*INSTRUCTIONS TO FOLLOW:* Answer with one number only: how many lines in this material contain the word "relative"?

*DATASET RECORDS:*
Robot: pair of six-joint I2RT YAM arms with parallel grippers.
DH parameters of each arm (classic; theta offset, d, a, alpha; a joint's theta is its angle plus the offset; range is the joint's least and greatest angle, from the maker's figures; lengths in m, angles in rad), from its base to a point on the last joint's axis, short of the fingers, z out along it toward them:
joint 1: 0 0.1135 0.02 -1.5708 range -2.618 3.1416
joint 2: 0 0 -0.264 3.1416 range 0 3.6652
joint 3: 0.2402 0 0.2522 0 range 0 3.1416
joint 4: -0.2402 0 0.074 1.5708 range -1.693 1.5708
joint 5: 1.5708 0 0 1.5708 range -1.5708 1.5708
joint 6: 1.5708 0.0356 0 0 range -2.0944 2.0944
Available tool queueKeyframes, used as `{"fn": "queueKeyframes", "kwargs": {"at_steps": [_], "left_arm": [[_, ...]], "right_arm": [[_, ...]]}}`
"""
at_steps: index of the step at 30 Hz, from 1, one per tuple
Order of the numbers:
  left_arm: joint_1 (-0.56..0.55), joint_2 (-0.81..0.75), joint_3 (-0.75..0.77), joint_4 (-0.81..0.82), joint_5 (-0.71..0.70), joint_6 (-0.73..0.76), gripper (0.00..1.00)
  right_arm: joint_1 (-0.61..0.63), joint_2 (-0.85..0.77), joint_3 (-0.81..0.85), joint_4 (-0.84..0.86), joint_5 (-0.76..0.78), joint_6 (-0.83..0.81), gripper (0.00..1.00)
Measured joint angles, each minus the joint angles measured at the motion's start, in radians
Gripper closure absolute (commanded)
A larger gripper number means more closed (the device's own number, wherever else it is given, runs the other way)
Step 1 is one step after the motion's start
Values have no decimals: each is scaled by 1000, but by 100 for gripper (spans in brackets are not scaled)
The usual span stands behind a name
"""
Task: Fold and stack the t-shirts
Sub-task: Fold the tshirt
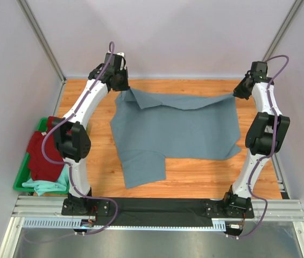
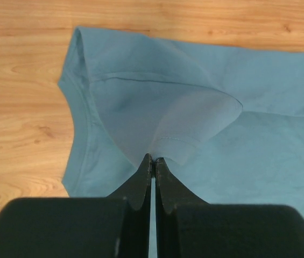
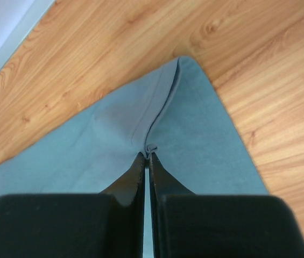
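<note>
The slate grey-blue t-shirt [image 1: 178, 129] lay spread over the wooden table [image 1: 205, 177], mostly flat, its long axis running left to right across the far half; its far edge was raised off the wood and stretched between the two arms; a narrower flap ran off its left part toward the near edge. Which end carried the neck could not be told. The left gripper [image 1: 120, 81] held the far left corner, its jaws pinched nearly together on a fold of cloth, beside a hemmed, stitched edge seen in the left wrist view; a small flap lay turned over just inside that corner. The right gripper [image 1: 241, 90] clamped the far right corner, its jaws narrow on a seamed ridge of fabric that ran away from the fingers toward the corner tip. Off the table's left side, the green bin [image 1: 20, 177] held the dark red tee [image 1: 41, 156], crumpled, with the mint-green tee [image 1: 47, 186] under it at the near end.
</note>
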Motion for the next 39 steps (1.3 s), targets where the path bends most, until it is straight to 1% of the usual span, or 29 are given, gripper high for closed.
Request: {"fn": "queueKeyframes", "kwargs": {"at_steps": [8,12,22,27,36,37,38,39], "left_arm": [[0,-65,-92,-47,20,-36,100],[0,-92,-126,-77,15,-37,100],[0,-90,-150,-122,12,-51,100],[0,-82,-151,-141,13,-61,100],[0,-22,-163,-165,17,-76,100],[0,-18,-167,-172,16,-78,87],[0,-17,-176,-177,17,-77,78],[0,-17,-191,-179,16,-78,63]], "right_arm": [[0,10,3,-118,-10,14,100],[0,9,-1,-146,-10,13,100],[-2,11,-26,-169,13,-2,100],[-13,39,-24,-172,30,-10,100],[-21,90,3,-209,65,-22,100],[-21,95,6,-216,76,-26,100],[-21,101,12,-224,89,-30,99],[-21,108,19,-234,101,-34,94]]}}
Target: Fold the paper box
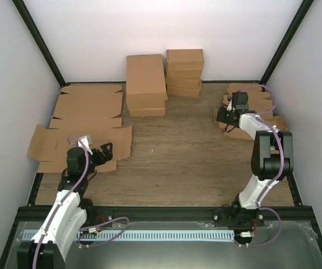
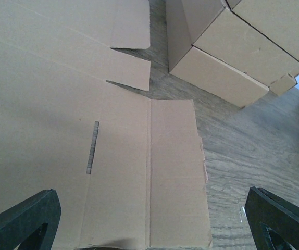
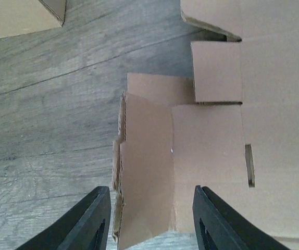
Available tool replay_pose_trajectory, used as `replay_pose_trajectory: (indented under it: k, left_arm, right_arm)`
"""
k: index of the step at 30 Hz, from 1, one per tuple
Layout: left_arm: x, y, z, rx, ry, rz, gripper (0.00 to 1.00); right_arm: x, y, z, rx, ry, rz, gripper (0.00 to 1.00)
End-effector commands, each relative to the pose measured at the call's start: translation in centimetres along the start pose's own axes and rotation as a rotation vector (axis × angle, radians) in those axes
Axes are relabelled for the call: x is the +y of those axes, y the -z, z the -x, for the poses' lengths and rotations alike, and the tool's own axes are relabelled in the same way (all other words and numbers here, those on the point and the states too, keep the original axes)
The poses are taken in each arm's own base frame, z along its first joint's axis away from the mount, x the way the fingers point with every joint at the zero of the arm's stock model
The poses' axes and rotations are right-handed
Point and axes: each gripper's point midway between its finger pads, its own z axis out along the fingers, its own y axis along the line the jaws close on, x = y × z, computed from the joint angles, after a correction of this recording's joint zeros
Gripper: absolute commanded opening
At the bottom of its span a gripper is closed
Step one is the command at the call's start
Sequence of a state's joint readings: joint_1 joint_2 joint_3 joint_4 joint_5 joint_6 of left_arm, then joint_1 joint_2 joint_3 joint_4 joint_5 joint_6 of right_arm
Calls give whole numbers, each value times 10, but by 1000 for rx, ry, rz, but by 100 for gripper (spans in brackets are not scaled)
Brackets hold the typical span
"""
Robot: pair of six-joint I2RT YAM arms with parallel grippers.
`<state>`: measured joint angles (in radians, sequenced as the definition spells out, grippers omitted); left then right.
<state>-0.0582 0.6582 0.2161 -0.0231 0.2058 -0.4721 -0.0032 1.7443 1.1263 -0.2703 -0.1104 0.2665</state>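
On your far left, two flat cardboard sheets (image 1: 85,103) lie spread on the table (image 1: 178,151), one behind the other. Your left gripper (image 1: 104,151) hangs over the right-hand flap of the nearer one, its fingers wide apart and holding nothing. Only the left wrist view shows the thin slot (image 2: 92,147) cut into that sheet. At the back centre stand two stacks of closed boxes: the wider stack (image 1: 146,81) on the left and the narrower, taller stack (image 1: 184,67) touching it on the right. Their contents are hidden, and you cannot reliably count the layers from above. On the right, the paper box (image 3: 207,140) lies mostly flat near the back right corner. Your right gripper (image 1: 224,116) is over its left edge. The overhead view hides that edge behind the wrist. The right wrist view shows one side flap (image 3: 144,172) tilted up between the parted fingers, which straddle it without clamping it.
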Motion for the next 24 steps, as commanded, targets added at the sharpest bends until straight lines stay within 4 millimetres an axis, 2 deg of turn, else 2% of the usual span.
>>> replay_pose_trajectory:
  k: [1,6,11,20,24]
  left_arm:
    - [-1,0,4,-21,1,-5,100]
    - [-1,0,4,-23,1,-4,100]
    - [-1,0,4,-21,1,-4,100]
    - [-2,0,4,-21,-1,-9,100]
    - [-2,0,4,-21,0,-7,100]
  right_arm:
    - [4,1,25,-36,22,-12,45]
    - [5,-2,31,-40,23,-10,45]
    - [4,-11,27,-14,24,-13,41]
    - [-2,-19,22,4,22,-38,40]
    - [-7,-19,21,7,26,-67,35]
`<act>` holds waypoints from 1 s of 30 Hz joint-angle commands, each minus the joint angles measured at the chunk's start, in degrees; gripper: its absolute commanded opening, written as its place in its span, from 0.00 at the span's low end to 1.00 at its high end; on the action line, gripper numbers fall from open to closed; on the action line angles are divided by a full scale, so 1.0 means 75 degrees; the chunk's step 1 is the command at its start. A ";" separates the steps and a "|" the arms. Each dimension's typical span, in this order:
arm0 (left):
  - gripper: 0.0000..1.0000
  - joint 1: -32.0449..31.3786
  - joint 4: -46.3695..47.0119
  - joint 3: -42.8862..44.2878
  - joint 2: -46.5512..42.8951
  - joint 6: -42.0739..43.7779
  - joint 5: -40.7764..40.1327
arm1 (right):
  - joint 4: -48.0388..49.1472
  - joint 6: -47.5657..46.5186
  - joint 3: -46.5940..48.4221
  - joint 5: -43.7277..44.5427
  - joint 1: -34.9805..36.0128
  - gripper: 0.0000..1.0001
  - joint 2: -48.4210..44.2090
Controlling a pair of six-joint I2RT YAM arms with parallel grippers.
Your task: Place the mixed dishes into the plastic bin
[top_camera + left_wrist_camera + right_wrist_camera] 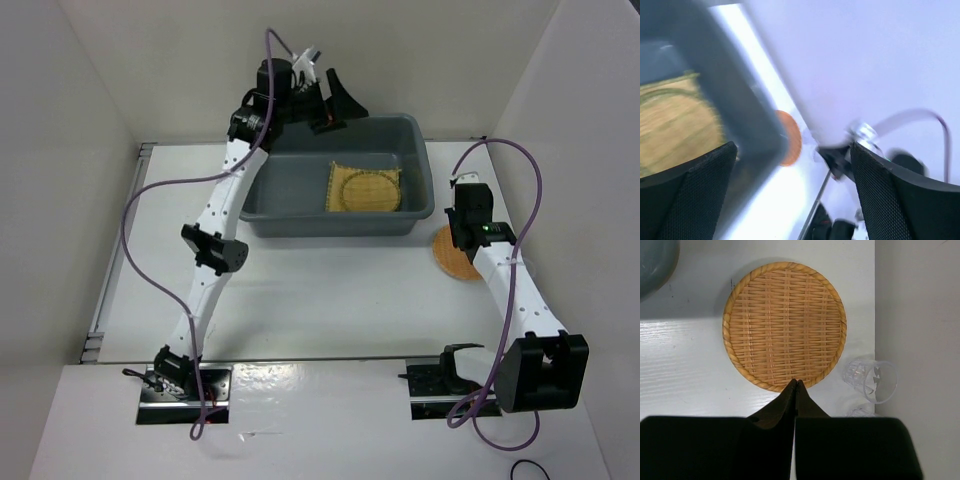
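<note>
Two dishes binned, one to go
The square yellow woven mat with dark edging (336, 204) lies in the large dark grey plastic bin (330, 225), the round yellow woven disc (368, 188) apparently on it; the round orange-brown woven disc (784, 325) sits on the white desk (685, 355) near its right edge. The left tool (795, 200) hangs wide open, empty, above the bin's far left corner; the right tool (796, 385) is closed, empty, tips at that disc's near rim

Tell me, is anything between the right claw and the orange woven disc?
Nothing visible. The shut right claw hangs at the edge of the orange woven disc; a clear glass stands beside it, not between.
</note>
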 commanded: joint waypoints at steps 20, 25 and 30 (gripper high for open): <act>1.00 -0.3771 -0.4081 0.0215 0.1910 0.2564 -0.2310 | 0.0190 -0.1807 0.0714 -0.3471 -0.2176 0.00 0.2183; 1.00 -0.3841 -0.4362 0.0215 0.1911 0.2564 -0.2943 | 0.0341 -0.2348 0.0420 -0.3895 -0.2328 0.00 0.2875; 1.00 -0.3923 -0.4631 0.0215 0.1911 0.2494 -0.3236 | 0.0669 -0.2488 0.0420 -0.4059 -0.2329 0.00 0.3658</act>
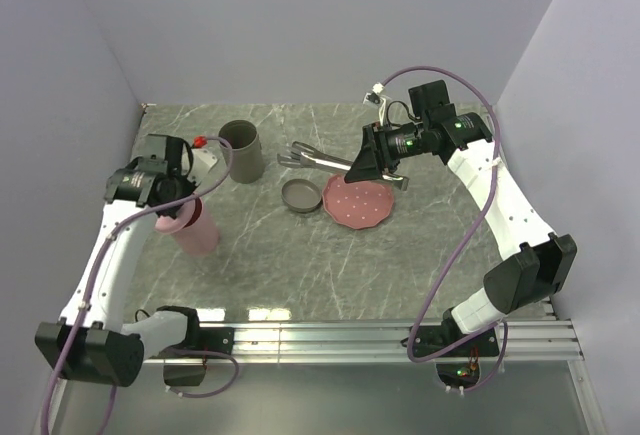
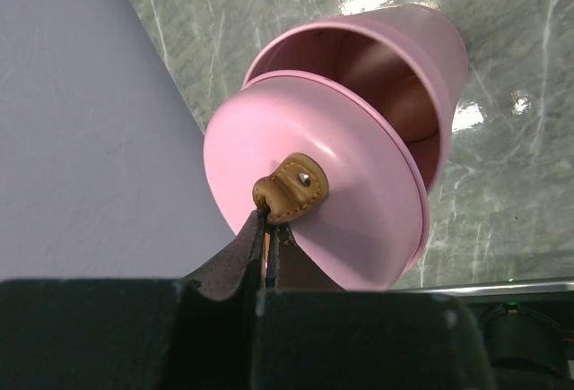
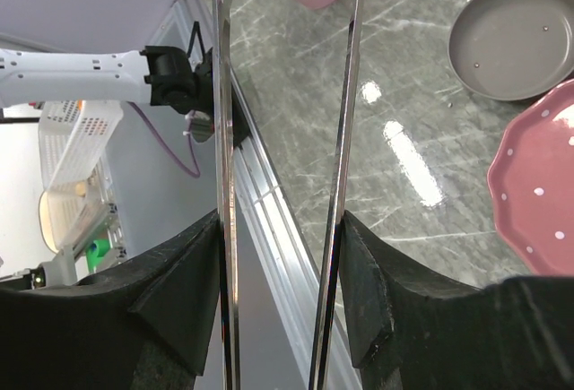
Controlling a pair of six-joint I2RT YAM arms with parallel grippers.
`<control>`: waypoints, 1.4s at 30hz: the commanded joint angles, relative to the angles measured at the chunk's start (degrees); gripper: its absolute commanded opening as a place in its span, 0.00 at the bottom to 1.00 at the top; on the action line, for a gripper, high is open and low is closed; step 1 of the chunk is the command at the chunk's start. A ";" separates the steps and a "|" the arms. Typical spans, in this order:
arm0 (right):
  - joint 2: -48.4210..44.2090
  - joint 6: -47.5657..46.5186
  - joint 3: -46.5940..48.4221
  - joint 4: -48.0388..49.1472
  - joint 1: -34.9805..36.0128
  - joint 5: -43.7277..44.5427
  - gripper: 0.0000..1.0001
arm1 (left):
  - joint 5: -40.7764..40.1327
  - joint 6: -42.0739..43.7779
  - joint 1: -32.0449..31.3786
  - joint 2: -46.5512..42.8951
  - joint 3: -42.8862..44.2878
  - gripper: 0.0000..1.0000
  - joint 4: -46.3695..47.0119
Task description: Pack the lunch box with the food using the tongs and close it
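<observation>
Grey marble counter (image 1: 300,265). Pink lunch box (image 1: 198,230) stood at left of the top view, with its pink lid (image 2: 305,211) tilted against the open mouth. Pink dotted plate (image 1: 358,202) sat at centre, grey cup (image 1: 242,150) to its upper left, grey dish (image 1: 301,195) just beside the plate's left edge. Tongs (image 1: 315,158) lay upper centre, both arms squeezed between the right tool (image 3: 280,229) fingers. Left tool (image 2: 266,220) was pressed together, pinching the lid's leather tab (image 2: 291,188).
</observation>
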 commanded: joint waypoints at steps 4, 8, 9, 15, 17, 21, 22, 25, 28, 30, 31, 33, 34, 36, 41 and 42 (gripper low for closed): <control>-1.09 -1.36 2.44 -0.05 -0.24 0.48 0.57 | -9.96 -6.59 -6.27 3.42 -0.91 0.00 2.95; -1.08 -1.88 2.79 -0.75 -0.50 0.31 0.57 | -12.42 -8.00 -8.91 5.53 -1.00 0.00 3.48; -1.09 -1.97 2.96 -0.84 -0.68 0.22 0.57 | -13.30 -8.35 -9.26 5.88 -0.91 0.00 3.48; -1.09 -2.41 3.32 -1.81 -1.20 -0.75 0.57 | -14.36 -10.02 -11.37 8.17 -1.18 0.00 3.22; -1.17 -2.59 3.23 -1.98 -1.38 -0.66 0.57 | -14.27 -10.46 -11.99 8.61 -1.18 0.00 2.69; -1.17 -2.77 3.40 -2.42 -1.47 -1.01 0.56 | -14.10 -10.46 -12.17 8.87 -2.40 0.00 3.04; -1.17 -2.77 3.49 -2.51 -1.56 -1.01 0.56 | -13.92 -10.55 -12.17 8.96 -2.67 0.00 3.04; -1.17 -2.77 3.67 -2.69 -1.73 -1.19 0.56 | -13.40 -11.07 -12.25 9.14 -3.46 0.00 2.78; -1.00 -2.85 3.67 -2.95 -1.73 -1.36 0.56 | -13.04 -11.43 -12.43 9.31 -3.90 0.00 3.04; -1.00 -2.77 3.67 -2.87 -1.73 -1.63 0.56 | -12.96 -11.69 -12.60 9.66 -4.34 0.02 3.04; -0.82 -2.77 3.67 -2.86 -1.82 -1.63 0.56 | -12.78 -11.78 -12.78 9.66 -4.51 0.03 2.95; -0.73 -2.85 3.67 -2.95 -1.82 -1.72 0.56 | -12.34 -12.04 -13.31 9.84 -5.22 0.07 3.13; -0.82 -2.85 3.58 -2.95 -1.91 -1.80 0.56 | -12.25 -12.04 -13.40 10.01 -5.57 0.09 3.13; -0.91 -3.20 3.23 -3.13 -1.91 -1.71 0.56 | -11.81 -12.13 -13.66 10.19 -6.53 0.13 3.48; -1.08 -4.08 2.00 -3.13 -1.91 -1.01 0.56 | -9.44 -12.48 -13.75 10.72 -7.16 0.30 3.22; -0.91 -4.43 1.91 -3.30 -1.91 -0.49 0.56 | -8.40 -12.74 -13.75 10.63 -6.54 0.35 2.78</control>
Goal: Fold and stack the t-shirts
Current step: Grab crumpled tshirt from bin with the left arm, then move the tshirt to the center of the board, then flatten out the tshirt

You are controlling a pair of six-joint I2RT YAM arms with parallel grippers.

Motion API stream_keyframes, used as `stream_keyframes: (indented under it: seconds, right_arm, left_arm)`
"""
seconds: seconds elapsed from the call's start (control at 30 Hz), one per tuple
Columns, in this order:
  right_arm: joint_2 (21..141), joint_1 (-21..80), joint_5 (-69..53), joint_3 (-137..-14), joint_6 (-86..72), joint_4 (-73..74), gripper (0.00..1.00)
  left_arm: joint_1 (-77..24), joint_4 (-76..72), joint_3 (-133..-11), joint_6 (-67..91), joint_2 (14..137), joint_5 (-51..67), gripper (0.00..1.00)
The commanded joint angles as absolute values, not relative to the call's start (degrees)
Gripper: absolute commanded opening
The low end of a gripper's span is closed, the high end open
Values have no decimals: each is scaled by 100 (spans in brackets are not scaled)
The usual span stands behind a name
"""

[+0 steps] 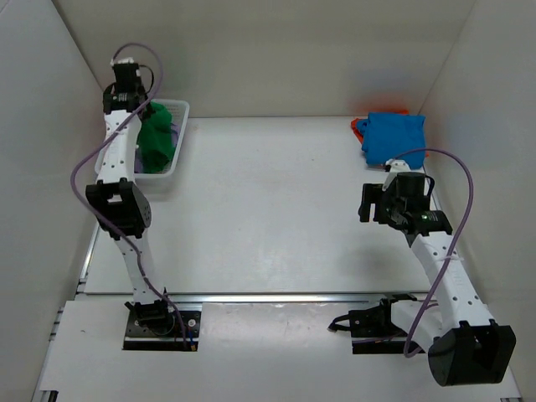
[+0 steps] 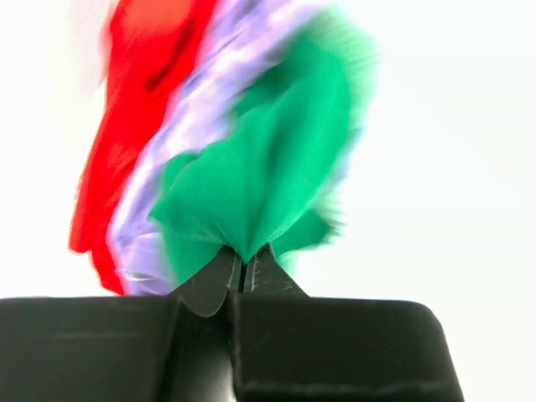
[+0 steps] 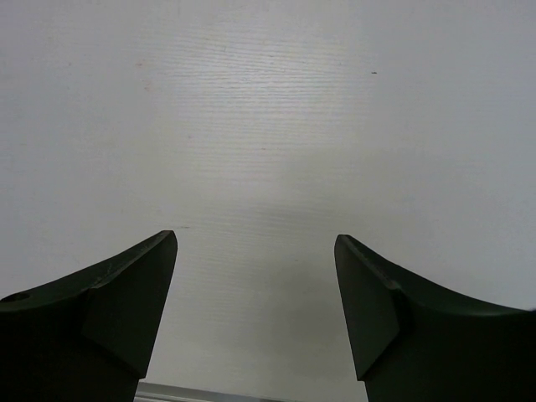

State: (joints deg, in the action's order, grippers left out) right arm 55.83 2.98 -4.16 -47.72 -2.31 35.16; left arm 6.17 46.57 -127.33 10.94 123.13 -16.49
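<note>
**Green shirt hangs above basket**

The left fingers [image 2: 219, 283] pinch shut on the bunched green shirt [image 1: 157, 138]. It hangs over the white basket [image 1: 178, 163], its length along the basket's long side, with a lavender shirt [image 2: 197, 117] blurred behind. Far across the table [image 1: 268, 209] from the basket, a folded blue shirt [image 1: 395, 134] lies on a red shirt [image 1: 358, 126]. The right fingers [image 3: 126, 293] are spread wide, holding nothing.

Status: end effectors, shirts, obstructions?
Left end effector shut on bright green cloth t-shirt at white mesh basket. Right end effector open over table. Folded blue t-shirt far right. Nothing blocking.
</note>
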Motion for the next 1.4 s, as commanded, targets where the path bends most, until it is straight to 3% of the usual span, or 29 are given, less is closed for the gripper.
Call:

*YOUR RESPONSE:* 3